Warning: a bit of a rant follows.
Do you have a Big Kroger Store in your neighborhood yet? These massive 100K+ square foot stores boast about the hundreds of thousands of items they contain. They post their mission statements, which invariably refer to “providing a pleasant shopping experience.” They forget they are a grocery store. People come for food. If customers need an alphabetized index to find eggs and milk, the store is too big. But wait! On aforementioned index in the last Big Kroger’s I visited (in Lexington, KY), milk and eggs aren’t listed. There’s “dairy” and that area of the store has both milk and eggs. Yet last I checked an egg is essentially an unfertilized embryo and not, uh, dairy. These stores are like a Work of Art that requires an interpretative talk. Does it touch my heart? Yes? Then it’s Art. No? Then it’s an academic pursuit. Can I find what I need for supper in 5 minutes or less? Yes? Then it’s a grocery store. No? Then it’s another reason to re-up my membership at the human-scale co-op. I don’t want to study an index when I go grocery shopping. I want to load my cart with the necessities* and get the hell out of there as fast as possible.

Not listed on this grocery-store index: Eggs. Milk.
If the store is so large as to require a PhD in index-reading, the employees need to be paid Top Dollar so they can provide topnotch directions to the confused shoppers.
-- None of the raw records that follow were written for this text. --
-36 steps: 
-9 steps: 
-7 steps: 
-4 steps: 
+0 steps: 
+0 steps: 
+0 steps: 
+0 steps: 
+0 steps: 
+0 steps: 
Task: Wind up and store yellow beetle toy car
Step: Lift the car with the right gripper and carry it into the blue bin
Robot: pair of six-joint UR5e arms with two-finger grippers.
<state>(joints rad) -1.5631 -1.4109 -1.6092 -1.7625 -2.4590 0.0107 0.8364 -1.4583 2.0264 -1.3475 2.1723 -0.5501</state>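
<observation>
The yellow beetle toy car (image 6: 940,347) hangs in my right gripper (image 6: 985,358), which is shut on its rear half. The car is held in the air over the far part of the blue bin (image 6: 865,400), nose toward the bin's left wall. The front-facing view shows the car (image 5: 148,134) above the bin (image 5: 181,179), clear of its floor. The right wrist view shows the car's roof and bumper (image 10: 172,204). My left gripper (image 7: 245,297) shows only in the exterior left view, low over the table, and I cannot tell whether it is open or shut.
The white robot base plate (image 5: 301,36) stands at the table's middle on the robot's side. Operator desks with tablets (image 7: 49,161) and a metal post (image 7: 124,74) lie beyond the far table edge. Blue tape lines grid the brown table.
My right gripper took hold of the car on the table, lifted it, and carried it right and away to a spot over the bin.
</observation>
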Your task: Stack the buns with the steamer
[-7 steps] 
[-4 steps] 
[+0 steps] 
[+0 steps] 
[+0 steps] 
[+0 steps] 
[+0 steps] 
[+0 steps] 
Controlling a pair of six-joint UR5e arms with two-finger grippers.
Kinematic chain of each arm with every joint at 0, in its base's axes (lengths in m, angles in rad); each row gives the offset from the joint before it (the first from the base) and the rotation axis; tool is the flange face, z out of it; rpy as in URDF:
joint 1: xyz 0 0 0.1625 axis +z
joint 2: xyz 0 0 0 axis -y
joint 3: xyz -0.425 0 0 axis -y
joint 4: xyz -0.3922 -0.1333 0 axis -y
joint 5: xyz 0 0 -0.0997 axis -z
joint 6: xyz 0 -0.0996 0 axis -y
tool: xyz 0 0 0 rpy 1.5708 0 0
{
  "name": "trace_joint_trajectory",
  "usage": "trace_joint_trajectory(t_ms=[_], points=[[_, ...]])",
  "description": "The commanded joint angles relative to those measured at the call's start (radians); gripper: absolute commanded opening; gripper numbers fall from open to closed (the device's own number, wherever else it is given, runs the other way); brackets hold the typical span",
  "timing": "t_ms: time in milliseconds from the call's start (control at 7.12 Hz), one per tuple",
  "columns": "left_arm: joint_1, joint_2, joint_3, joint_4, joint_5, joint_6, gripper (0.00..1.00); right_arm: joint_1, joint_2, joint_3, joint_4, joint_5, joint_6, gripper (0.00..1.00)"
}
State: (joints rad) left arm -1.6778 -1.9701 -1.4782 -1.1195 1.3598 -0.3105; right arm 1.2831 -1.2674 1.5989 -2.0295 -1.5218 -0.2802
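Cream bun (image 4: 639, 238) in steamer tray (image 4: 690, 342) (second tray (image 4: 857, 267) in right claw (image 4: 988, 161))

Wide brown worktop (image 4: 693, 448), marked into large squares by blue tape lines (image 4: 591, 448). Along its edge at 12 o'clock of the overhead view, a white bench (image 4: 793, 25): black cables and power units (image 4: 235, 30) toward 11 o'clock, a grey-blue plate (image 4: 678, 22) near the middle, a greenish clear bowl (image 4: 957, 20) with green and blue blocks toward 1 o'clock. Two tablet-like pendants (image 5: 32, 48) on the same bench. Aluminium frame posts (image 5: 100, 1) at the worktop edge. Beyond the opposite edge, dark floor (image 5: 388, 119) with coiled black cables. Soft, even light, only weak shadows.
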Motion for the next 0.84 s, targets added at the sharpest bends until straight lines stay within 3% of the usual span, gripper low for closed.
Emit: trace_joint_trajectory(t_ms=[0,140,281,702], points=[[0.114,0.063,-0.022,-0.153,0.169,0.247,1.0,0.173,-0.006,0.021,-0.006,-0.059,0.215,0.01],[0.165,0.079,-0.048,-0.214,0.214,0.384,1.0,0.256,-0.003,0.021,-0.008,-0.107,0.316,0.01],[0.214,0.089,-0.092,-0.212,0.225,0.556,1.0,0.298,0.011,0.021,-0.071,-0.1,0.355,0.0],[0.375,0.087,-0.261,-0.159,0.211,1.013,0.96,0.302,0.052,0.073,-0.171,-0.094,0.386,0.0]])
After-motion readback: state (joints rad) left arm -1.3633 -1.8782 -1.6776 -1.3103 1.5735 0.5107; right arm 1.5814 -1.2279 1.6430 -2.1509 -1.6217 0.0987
Do not confuse topnotch direction-giving employees with topnotch costumed employees: putting an employee in a rabbit outfit and having them drive around the store in a golf cart decorated as an Easter basket, the day before Easter, saying hullo to the confused shoppers, is not topnotch customer service. It’s an attempt to distract shoppers from their mounting frustration at having to walk a mile for bread and milk (located at opposite ends of the store). I put this type of distraction alongside the gorgeously designed book covers that hide their texts’ sloppy writing, worse editing, and sagging plots.

Really?
However, thousands of badly-written, badly-edited gorgeous-cover books are published every year, and huge Kroger’s are popping up in cities across the mid-south region, so somebody’s buying. (“We have met the enemy, and he is us.”) Depending on my mood on a given day, I experience our apparent willingness to be distracted by rabbit-dressed employees and glossy covers as symbolic, as ironic, as disheartening, as hilarious. On my worst days, I believe we are burning like Rome burned, and fiddling around on our screens like Nero fiddled on his violin.
Silver lining: there is a novel or twenty to be had by observing the fuel of our flames.
And so my wish for you, dear writer friend, is that the sublimely ridiculous may inspire you today.
* condoms used to be a necessity for me, but (thankfully) Engineer Hubby and I have eliminated the possibility of more kids. That said, part of the reason, IMO, that we are burning is that there are, simply, too many of us. We suffer from our species’ reproductive success. And *that* said, wouldn’t it make sense for us to support, nay, encourage!, those among us who don’t want kids?

Making it difficult to avoid contributing to the problem of overpopulation. Again, really?
But at this Kroger’s the condoms are LOCKED UP like they’re ammunition or prescription drugs. Again, really? If I were running the store, I would not only leave these unlocked, I’d place them beside the door. Perhaps with a little sign: “Donations accepted but not required.” Really. Because by the time shoppers get home from hiking through this store, they’re gonna need a foot rub from their partners, and that can lead to, y’know, mashing the potatoes … ah! If only tubers were included on the index.